↓↓↓

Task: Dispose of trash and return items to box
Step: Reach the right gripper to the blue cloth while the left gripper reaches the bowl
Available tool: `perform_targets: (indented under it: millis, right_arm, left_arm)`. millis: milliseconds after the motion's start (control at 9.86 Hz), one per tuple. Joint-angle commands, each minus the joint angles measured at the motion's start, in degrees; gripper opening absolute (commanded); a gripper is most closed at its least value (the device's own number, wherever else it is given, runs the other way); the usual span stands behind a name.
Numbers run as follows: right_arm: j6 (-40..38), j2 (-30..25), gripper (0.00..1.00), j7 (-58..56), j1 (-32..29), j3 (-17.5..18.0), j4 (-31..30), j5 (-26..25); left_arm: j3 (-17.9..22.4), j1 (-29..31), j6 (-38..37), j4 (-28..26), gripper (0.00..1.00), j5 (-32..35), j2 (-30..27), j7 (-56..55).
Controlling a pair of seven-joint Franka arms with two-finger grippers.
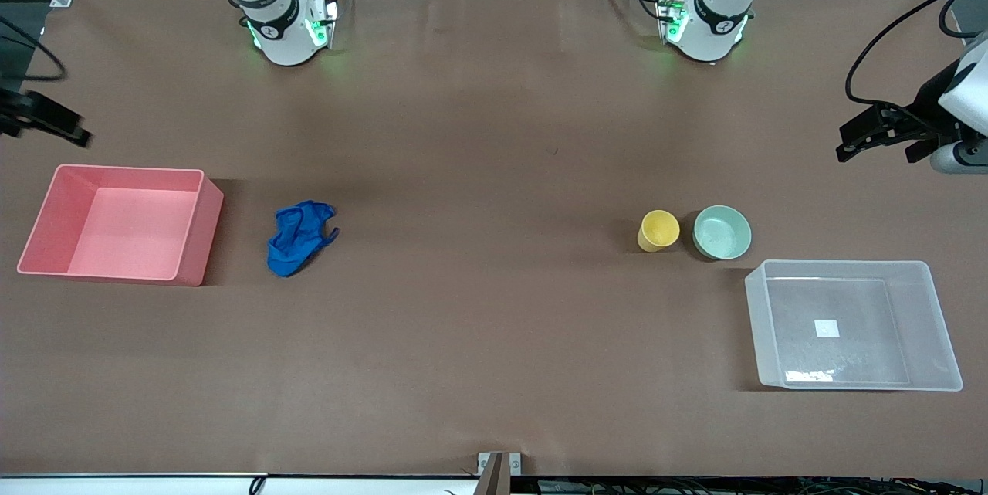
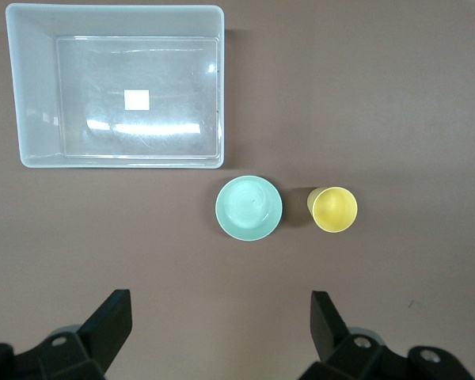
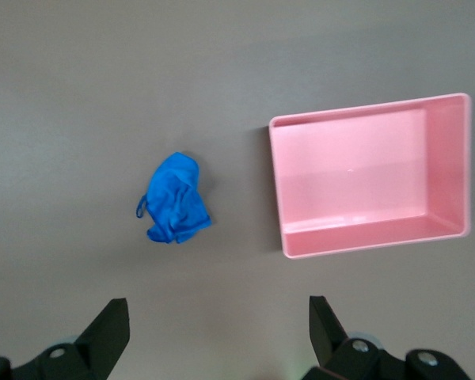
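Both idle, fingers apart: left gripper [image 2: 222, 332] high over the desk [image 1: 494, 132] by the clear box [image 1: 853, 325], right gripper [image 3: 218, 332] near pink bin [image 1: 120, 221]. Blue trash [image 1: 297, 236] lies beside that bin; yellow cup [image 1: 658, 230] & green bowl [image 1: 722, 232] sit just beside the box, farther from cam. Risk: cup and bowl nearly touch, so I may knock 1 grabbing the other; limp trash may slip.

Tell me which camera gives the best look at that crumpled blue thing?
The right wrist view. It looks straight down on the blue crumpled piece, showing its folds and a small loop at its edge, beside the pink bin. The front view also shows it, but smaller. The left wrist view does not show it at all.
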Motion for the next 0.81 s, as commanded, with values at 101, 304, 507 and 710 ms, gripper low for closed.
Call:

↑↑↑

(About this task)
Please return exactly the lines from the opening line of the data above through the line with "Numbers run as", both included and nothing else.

(Result for this exercise)
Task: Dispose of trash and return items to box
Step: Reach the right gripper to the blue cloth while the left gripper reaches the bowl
Available tool: `perform_targets: (indented under it: millis, right_arm, left_arm)`. millis: milliseconds after the motion's start (control at 9.86 Hz), one per tuple. Joint-angle commands, each minus the joint angles measured at the motion's start, in degrees; gripper opening absolute (commanded); a gripper is most closed at its least value (the device's own number, wherever else it is given, runs the other way); the usual span stands behind a name.
Numbers run as follows: right_arm: j6 (-40..38), j2 (-30..25), gripper (0.00..1.00), j7 (-58..56), j1 (-32..29), j3 (-17.5..18.0), j4 (-31..30), j5 (-26..25); left_arm: j3 (-17.9..22.4), j1 (-29..31), j6 (-38..37), j4 (-28..26), gripper (0.00..1.00), j5 (-32..35), j2 (-30..27), j7 (-56..55).

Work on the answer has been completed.